Jeremy, interesting about Satan, Adam, and Eve and the timing of the curse. Of course, I could imagine that the curse in Genesis was directly related to Adam's sin, that God decreed that a Human would defeat the serpent...but again, it's all speculation.

I woke up thinking about this issue, and it's been in and out of my mind this morning. I have no conclusions, but I have to say that for myself, I cannot go beyond Scripture. The minute I start speculating, I end up creating frameworks for my view of reality that may or may not be accurate.

I am open to the idea of an old earth, and I am also open to the possibility of a young earth. My faith is not shaken either way. I may have personal leanings toward one or the other (which I do), but I can't become dogmatic about it without absolute proof, because God has not revealed absolute proof.

I have to stand unequivocally on the fact that "in the beginning God created the heavens and the earth", and that "in the beginning was the Word, and the Word was with God, and the Word was God…through Him all things were created, and without Him nothing was created that has been created" (John 1:1-5).

I just can't be dogmatic about what is not revealed in Scripture—and I must be open to the connections within Scripture that confirm reality and truth.

For some reason the story of Satan was not considered a story that is actually part of our story, so at best we speculate about what happened to him and when in prehistory.

I'm surprisingly relieved that I can live with these mysteries...there was no place for mystery in my SDA past!

Of course, I'm still open to good discussion framed by thoughtful people who respect and honor Scripture. But I can't "put my weight down" on what isn't actually known.

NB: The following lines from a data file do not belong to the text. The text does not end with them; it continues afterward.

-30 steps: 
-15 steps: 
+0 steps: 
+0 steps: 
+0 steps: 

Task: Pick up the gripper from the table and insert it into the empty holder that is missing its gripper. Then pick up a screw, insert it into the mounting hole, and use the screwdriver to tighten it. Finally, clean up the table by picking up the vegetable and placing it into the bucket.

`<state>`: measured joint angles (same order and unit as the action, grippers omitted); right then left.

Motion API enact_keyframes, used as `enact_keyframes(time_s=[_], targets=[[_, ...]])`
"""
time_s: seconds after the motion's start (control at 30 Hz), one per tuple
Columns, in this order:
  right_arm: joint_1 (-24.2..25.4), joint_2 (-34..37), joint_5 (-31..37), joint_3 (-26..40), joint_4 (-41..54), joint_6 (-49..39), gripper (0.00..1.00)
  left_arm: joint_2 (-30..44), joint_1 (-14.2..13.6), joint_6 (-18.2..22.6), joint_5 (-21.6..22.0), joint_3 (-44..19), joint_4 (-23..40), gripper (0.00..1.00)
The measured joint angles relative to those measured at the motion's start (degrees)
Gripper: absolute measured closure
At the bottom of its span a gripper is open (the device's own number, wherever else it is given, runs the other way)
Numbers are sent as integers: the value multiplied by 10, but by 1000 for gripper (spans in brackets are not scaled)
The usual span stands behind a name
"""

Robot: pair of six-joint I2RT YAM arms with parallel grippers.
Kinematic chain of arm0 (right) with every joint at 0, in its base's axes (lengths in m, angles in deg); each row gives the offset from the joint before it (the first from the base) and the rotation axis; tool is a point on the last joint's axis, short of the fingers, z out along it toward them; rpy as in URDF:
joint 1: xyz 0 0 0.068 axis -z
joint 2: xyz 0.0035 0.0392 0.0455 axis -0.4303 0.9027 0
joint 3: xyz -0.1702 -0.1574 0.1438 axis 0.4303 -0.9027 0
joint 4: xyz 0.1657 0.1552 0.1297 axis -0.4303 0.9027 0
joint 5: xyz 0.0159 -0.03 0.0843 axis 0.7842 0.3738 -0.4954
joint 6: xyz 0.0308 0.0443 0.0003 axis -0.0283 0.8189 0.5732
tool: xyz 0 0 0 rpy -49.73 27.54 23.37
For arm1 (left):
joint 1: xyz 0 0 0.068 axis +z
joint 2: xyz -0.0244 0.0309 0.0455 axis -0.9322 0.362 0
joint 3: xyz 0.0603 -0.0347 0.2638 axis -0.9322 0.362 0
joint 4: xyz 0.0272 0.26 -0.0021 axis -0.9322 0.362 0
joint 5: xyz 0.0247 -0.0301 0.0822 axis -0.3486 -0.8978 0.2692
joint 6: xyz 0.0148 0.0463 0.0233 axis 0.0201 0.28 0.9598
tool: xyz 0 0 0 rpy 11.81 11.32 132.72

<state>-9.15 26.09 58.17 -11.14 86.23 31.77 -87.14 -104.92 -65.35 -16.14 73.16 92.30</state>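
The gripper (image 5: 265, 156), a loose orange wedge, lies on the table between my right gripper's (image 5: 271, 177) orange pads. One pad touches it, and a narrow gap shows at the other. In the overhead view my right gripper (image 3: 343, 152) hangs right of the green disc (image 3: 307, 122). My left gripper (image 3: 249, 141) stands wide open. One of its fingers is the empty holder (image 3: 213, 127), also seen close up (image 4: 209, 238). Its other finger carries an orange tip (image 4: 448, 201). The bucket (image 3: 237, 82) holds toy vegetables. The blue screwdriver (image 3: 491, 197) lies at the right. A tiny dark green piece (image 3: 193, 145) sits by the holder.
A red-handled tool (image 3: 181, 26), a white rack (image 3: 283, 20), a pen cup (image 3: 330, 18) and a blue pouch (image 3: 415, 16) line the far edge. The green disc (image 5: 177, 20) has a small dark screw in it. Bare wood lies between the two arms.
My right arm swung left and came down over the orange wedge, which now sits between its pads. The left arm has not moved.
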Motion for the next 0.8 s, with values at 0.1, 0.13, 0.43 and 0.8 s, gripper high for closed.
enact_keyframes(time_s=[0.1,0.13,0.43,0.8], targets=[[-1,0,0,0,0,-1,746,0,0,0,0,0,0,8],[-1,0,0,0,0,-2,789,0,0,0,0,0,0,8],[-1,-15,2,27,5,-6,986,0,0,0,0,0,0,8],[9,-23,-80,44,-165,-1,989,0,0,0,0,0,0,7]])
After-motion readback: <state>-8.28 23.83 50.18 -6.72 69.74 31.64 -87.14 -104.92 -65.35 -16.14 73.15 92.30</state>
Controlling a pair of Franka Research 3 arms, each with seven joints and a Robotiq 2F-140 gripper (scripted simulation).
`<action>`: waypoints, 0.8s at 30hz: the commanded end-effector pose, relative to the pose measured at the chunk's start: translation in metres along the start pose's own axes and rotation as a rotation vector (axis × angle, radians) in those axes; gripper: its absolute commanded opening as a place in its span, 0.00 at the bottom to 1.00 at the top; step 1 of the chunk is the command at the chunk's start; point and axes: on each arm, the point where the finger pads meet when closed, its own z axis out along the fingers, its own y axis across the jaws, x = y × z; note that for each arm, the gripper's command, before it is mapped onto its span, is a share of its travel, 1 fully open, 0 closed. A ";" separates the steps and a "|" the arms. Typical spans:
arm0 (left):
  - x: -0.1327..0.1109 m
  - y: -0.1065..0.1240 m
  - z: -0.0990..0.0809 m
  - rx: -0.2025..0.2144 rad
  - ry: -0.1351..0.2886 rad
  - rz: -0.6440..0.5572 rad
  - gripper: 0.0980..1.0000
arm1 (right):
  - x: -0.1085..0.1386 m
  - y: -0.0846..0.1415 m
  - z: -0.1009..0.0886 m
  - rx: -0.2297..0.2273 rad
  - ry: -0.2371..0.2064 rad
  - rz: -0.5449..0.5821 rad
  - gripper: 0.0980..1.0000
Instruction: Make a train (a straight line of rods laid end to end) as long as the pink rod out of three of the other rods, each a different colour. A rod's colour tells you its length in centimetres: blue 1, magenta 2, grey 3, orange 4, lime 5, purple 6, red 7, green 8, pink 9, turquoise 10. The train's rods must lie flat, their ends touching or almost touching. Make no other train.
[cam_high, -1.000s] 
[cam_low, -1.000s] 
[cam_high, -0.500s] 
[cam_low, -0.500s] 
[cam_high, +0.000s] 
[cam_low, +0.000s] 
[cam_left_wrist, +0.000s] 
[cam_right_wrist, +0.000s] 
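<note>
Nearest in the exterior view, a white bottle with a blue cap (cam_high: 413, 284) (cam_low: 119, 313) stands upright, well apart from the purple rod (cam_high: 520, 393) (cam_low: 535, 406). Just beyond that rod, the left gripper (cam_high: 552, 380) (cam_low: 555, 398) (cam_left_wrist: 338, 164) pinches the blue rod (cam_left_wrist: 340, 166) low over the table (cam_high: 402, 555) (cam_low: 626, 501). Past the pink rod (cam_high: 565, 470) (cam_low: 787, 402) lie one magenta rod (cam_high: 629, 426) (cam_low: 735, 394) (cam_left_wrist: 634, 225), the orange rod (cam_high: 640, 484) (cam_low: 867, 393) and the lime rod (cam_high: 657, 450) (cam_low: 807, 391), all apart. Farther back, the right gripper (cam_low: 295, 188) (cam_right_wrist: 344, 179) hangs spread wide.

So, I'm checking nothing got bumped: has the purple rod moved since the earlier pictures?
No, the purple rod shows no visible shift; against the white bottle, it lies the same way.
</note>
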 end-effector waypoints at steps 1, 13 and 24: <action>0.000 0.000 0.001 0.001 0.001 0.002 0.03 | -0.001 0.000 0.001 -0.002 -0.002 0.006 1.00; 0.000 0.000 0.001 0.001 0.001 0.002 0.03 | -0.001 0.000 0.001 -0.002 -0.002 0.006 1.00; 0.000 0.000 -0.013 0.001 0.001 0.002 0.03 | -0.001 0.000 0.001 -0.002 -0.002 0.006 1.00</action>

I think of our pastor and his wife, both of whom consider Scripture absolutely and totally reliable and authoritative. He leans toward an old earth, she favors a young earth. Gary calls Elizabeth his "favorite young-earth creationist". I trust their teaching of Scripture equally, but they see the verbal and scientific evidence somewhat differently regarding the creation story.

I'm OK with not being sure! But I can't be OK if there is ANY doubt about creation, redemption, my nature, the nature of sin, and salvation.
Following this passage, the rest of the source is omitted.